◆ Activity
Where a picture appears, leave it out, and print the rest of the records as they are.

◆ Provided records
====
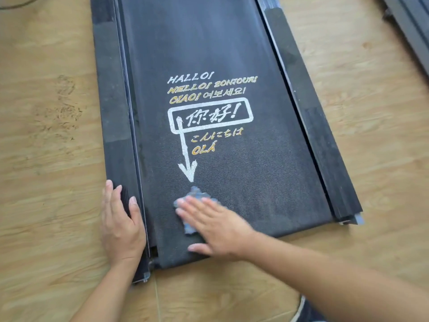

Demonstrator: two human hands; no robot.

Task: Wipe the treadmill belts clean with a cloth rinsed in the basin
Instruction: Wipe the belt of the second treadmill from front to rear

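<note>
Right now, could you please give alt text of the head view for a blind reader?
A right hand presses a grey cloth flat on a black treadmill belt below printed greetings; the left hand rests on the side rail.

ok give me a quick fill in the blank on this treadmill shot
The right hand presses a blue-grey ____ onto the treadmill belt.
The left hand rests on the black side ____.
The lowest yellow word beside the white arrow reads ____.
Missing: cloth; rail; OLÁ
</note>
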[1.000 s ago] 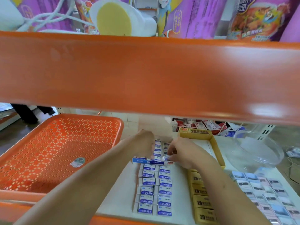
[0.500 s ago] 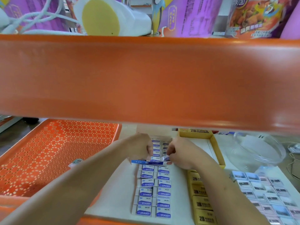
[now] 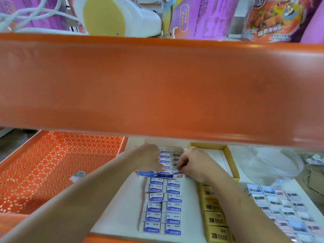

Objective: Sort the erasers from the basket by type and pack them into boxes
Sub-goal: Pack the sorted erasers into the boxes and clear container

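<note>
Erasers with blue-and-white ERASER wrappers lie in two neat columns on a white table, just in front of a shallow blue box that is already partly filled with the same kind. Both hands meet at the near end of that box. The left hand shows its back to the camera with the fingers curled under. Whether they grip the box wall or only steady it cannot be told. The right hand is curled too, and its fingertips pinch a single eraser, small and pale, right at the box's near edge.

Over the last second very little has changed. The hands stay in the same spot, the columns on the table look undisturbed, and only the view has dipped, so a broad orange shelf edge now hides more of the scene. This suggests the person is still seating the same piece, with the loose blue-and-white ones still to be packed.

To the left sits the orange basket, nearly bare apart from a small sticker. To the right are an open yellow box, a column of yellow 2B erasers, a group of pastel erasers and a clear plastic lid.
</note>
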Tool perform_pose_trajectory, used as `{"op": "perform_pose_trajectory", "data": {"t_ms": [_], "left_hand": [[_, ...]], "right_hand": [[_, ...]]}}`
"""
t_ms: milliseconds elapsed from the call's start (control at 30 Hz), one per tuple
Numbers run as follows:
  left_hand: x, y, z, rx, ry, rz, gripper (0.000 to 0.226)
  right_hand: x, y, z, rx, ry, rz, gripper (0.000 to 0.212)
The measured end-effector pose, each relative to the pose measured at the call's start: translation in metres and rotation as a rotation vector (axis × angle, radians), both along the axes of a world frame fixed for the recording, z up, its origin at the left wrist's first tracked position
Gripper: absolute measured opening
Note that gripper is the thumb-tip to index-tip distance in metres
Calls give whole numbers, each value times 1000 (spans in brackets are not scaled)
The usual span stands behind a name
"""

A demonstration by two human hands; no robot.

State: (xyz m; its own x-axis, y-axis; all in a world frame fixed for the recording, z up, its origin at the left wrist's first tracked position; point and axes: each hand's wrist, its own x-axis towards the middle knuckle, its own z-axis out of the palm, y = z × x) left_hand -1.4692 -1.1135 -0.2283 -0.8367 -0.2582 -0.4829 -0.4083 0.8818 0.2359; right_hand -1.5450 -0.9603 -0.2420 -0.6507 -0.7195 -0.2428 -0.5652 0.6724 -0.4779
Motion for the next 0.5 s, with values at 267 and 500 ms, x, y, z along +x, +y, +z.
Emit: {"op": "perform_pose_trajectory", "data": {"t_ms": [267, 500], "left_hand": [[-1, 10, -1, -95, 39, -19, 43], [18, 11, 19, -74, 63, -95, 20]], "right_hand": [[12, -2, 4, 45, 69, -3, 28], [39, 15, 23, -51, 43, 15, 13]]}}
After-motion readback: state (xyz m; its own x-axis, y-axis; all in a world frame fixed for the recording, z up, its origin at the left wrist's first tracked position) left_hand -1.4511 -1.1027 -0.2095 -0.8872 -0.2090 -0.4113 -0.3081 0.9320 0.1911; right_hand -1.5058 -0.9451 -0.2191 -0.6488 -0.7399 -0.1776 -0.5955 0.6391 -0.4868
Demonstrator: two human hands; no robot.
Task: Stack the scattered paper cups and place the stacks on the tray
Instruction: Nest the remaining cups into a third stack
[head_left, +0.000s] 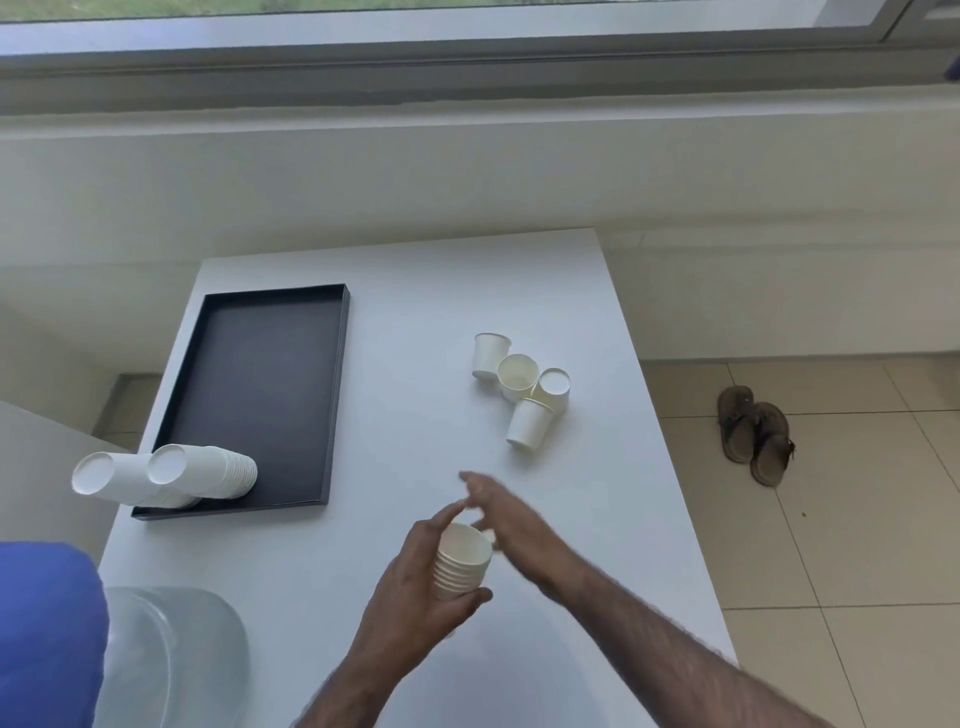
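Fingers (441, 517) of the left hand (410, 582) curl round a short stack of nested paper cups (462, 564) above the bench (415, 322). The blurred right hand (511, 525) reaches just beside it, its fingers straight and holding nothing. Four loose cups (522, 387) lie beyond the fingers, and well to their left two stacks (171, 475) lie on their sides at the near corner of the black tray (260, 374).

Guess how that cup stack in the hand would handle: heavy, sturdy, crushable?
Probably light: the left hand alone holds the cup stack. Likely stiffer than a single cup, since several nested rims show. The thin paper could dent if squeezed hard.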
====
◆ Answer section
Demonstrator: two human hands; no robot.

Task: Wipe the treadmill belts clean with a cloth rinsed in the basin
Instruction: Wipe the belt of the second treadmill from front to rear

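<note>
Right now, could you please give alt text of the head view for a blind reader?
A right hand presses a grey cloth flat on a black treadmill belt below printed greetings; the left hand rests on the side rail.

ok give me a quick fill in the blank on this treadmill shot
The right hand presses a blue-grey ____ onto the treadmill belt.
The left hand rests on the black side ____.
The lowest yellow word beside the white arrow reads ____.
Missing: cloth; rail; OLÁ
</note>
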[1.000 s ago] 
[0.500 s ago] 
[now] 

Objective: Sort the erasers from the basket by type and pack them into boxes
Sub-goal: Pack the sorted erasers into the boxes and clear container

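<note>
Erasers with blue-and-white ERASER wrappers lie in two neat columns on a white table, just in front of a shallow blue box that is already partly filled with the same kind. Both hands meet at the near end of that box. The left hand shows its back to the camera with the fingers curled under. Whether they grip the box wall or only steady it cannot be told. The right hand is curled too, and its fingertips pinch a single eraser, small and pale, right at the box's near edge.

Over the last second very little has changed. The hands stay in the same spot, the columns on the table look undisturbed, and only the view has dipped, so a broad orange shelf edge now hides more of the scene. This suggests the person is still seating the same piece, with the loose blue-and-white ones still to be packed.

To the left sits the orange basket, nearly bare apart from a small sticker. To the right are an open yellow box, a column of yellow 2B erasers, a group of pastel erasers and a clear plastic lid.
</note>
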Tool perform_pose_trajectory, used as `{"op": "perform_pose_trajectory", "data": {"t_ms": [_], "left_hand": [[_, ...]], "right_hand": [[_, ...]]}}`
"""
t_ms: milliseconds elapsed from the call's start (control at 30 Hz), one per tuple
Numbers run as follows:
  left_hand: x, y, z, rx, ry, rz, gripper (0.000 to 0.226)
  right_hand: x, y, z, rx, ry, rz, gripper (0.000 to 0.212)
The measured end-effector pose, each relative to the pose measured at the call's start: translation in metres and rotation as a rotation vector (axis × angle, radians), both along the axes of a world frame fixed for the recording, z up, its origin at the left wrist's first tracked position
Gripper: absolute measured opening
Note that gripper is the thumb-tip to index-tip distance in metres
Calls give whole numbers, each value times 1000 (spans in brackets are not scaled)
The usual span stands behind a name
"""

A demonstration by two human hands; no robot.

State: (xyz m; its own x-axis, y-axis; all in a world frame fixed for the recording, z up, its origin at the left wrist's first tracked position; point and axes: each hand's wrist, its own x-axis towards the middle knuckle, its own z-axis out of the palm, y = z × x) left_hand -1.4692 -1.1135 -0.2283 -0.8367 -0.2582 -0.4829 -0.4083 0.8818 0.2359; right_hand -1.5450 -0.9603 -0.2420 -0.6507 -0.7195 -0.2428 -0.5652 0.6724 -0.4779
Motion for the next 0.5 s, with values at 267 and 500 ms, x, y, z along +x, +y, +z.
Emit: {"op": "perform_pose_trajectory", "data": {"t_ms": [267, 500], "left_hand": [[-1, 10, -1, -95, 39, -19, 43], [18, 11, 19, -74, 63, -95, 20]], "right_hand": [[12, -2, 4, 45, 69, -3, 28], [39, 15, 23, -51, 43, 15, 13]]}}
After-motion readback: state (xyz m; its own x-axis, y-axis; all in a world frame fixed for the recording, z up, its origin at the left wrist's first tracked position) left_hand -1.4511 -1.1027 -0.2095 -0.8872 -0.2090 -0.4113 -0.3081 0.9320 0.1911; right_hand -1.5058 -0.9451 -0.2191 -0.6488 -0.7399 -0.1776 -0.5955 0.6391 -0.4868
Demonstrator: two human hands; no robot.
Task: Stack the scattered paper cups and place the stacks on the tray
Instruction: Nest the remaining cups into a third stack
[head_left, +0.000s] 
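Fingers (441, 517) of the left hand (410, 582) curl round a short stack of nested paper cups (462, 564) above the bench (415, 322). The blurred right hand (511, 525) reaches just beside it, its fingers straight and holding nothing. Four loose cups (522, 387) lie beyond the fingers, and well to their left two stacks (171, 475) lie on their sides at the near corner of the black tray (260, 374).

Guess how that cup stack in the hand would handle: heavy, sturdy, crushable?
Probably light: the left hand alone holds the cup stack. Likely stiffer than a single cup, since several nested rims show. The thin paper could dent if squeezed hard.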

The answer given is complete as it stands.